Greve de servidores públicos: Ação Direta de Inconstitucionalidade terá rito abreviado

Segunda, 8 de outubro de 2012
Do STF
Ministro aplica rito abreviado a ADI contra Decreto 7.777/12

A Confederação dos Servidores Públicos do Brasil (CSPB) ajuizou Ação Direta de Inconstitucionalidade (ADI) no Supremo Tribunal Federal (STF) contra o Decreto 7.777/12, sobre greve de servidores públicos. O relator do processo, ministro Dias Toffoli, afirmou que o objeto da ADI enviada pela CSPB (ADI 4857) é idêntico ao das ações 4828, 4830 e 4838. Sendo assim, ele determinou a aplicação do rito abreviado do artigo 12 da Lei 9.868/99, para que a decisão seja tomada em caráter definitivo. As quatro ações terão o mérito julgado sem a apreciação do pedido de medida cautelar.

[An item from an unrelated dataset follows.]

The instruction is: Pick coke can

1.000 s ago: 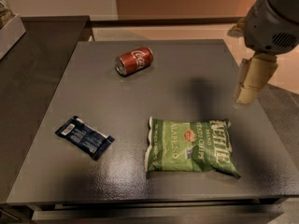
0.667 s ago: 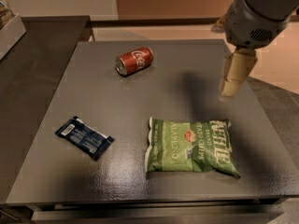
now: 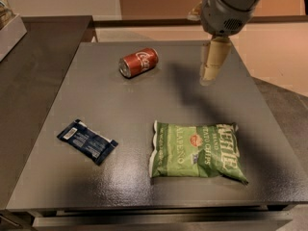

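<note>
The gripper (image 3: 209,78) hangs tip-down from the grey arm housing (image 3: 224,8) over the far right part of the dark grey table (image 3: 120,105). It holds nothing, and the view does not show whether it is open or closed. It is level with the coke can (image 3: 138,62) and off to the can's right in the view, with a stretch of bare tabletop between the two.

The coke can lies on its side in the far middle of the table, near the far edge but not at it. Its red wall carries white script lettering, only partly readable. One silver end faces the near left, and whether that end has been opened cannot be told.

Nearer the front, right of centre, a green chip bag (image 3: 197,150) lies flat with its print turned sideways. It reads "KETTLE" in large white letters, with "JALAPEÑO" and "POTATO CHIPS" beside a small red emblem. It sits close to the front edge and well apart from the can.

A small dark blue packet (image 3: 87,141) lies flat at the near left, tilted, with pale print too small to read. It too is well apart from the can.

Bare tabletop surrounds the can on every side. A dark counter (image 3: 38,57) adjoins the table on the left, and a pale object (image 3: 9,30) sits on it at the picture's edge.
</note>
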Robot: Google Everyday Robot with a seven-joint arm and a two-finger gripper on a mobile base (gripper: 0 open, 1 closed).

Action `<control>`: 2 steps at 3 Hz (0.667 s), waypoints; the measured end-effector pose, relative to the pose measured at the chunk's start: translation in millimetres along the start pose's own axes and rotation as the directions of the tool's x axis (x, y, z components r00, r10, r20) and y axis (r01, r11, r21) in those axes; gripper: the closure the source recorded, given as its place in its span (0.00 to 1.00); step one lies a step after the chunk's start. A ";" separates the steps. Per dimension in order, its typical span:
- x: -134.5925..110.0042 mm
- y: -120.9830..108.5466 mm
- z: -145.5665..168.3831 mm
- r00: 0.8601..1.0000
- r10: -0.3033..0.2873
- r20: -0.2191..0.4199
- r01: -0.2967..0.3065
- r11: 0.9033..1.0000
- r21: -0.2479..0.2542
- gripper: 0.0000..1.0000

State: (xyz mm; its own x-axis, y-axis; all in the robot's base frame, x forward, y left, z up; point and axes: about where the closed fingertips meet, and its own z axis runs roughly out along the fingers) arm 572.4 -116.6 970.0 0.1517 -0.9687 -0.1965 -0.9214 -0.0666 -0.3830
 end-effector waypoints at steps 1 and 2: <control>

No mês de agosto, foram encaminhadas ao STF as ADIs 4828, 4830 e 4838. A primeira ação foi ajuizada pela Federação Brasileira de Associações de Fiscais de Tributos Estaduais (Febrafite). A segunda, pela Confederação dos Trabalhadores no Serviço Público Federal (Condsef), Confederação Nacional dos Trabalhadores em Seguridade Social, Central Única dos Trabalhadores (CNTSS/CUT) e pelo Sindicato Nacional dos Fiscais Federais Agropecuários. A terceira ação foi encaminhada pela Associação Nacional dos Auditores Fiscais da Receita Federal do Brasil (Anfip). A ADI 4857 é a quarta a chegar ao STF e foi enviada ao Tribunal pela CSPB no mês de setembro.

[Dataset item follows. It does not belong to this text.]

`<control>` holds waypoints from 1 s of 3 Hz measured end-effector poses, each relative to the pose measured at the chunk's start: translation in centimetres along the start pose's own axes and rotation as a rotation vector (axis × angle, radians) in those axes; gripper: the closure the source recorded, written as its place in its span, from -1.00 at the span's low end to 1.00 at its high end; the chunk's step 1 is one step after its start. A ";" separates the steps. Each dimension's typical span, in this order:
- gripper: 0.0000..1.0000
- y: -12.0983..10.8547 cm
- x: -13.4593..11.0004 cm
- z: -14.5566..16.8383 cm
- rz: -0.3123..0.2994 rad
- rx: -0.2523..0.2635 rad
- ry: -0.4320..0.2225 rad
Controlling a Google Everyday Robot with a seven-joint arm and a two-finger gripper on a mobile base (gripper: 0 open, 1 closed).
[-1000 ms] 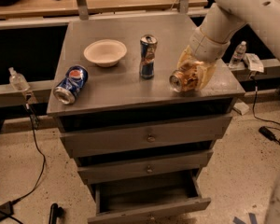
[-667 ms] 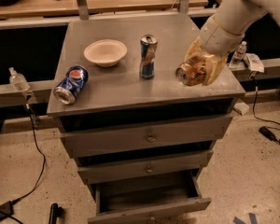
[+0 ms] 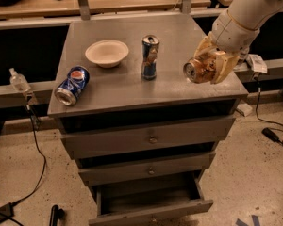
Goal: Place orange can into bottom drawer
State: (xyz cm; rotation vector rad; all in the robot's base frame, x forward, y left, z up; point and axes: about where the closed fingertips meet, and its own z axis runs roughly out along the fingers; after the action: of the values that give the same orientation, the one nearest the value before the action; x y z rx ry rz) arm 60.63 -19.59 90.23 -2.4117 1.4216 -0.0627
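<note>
The orange can (image 3: 200,69) is shiny copper-orange with a silver top facing left. It lies sideways in my gripper (image 3: 211,62), lifted a little above the right part of the grey cabinet top (image 3: 127,86). The gripper is shut on the can, and its yellowish fingers (image 3: 222,66) wrap the can's right side. The white arm reaches in from the upper right. The bottom drawer (image 3: 151,199) is pulled open at the foot of the cabinet, below and left of the can. Its inside looks dark and empty.
A blue Pepsi can (image 3: 72,85) lies on its side at the top's left edge. A white bowl (image 3: 106,53) and an upright slim blue can (image 3: 150,57) stand mid-top. Two upper drawers (image 3: 152,139) are shut. Cables lie on the floor at both sides.
The gripper has moved right and slightly up with the orange can, from over the top's middle-right towards its right edge. Nothing else has moved.
</note>
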 end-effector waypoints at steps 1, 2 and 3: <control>1.00 1.3 -0.2 -0.2 0.075 0.024 0.046; 1.00 4.6 -2.3 -0.7 0.133 0.041 0.082; 1.00 9.7 -6.3 0.9 0.134 -0.016 0.103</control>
State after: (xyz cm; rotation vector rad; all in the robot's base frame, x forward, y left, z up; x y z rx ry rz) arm 49.55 -18.26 87.19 -2.3497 1.6321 -0.1454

As quatro ações questionam a constitucionalidade do Decreto 7.777/12, publicado no Diário Oficial da União no dia 25 de julho deste ano e retificado no dia 31 do mesmo mês. A norma tem como função dispor sobre “medidas para a continuidade de atividades e serviços públicos dos órgãos e entidades da administração pública federal durante greves, paralisações ou operações de retardamento de procedimentos administrativos promovidas pelos servidores públicos federais”. O decreto estabelece que essas medidas seriam adotadas por ministros de Estado e supervisores de órgãos e entidades em que ocorrer greve.

As entidades afirmam que a norma fere o direito à greve garantido aos trabalhadores pela Constituição Federal de 1988. Além disso, questionam a autorização dada pelo decreto para que ministros de Estado adotem providências – entre elas convênios com estados, Distrito Federal ou municípios – para garantir a continuidade das atividades e serviços de órgãos alvo de paralisação.

O julgamento do mérito das ADIs sem prévia análise liminar foi determinado, segundo o ministro Dias Toffoli, “em razão da relevância da matéria e seu especial significado para a ordem social e para a segurança jurídica”. O ministro também determinou que as quatro ações tramitem em conjunto.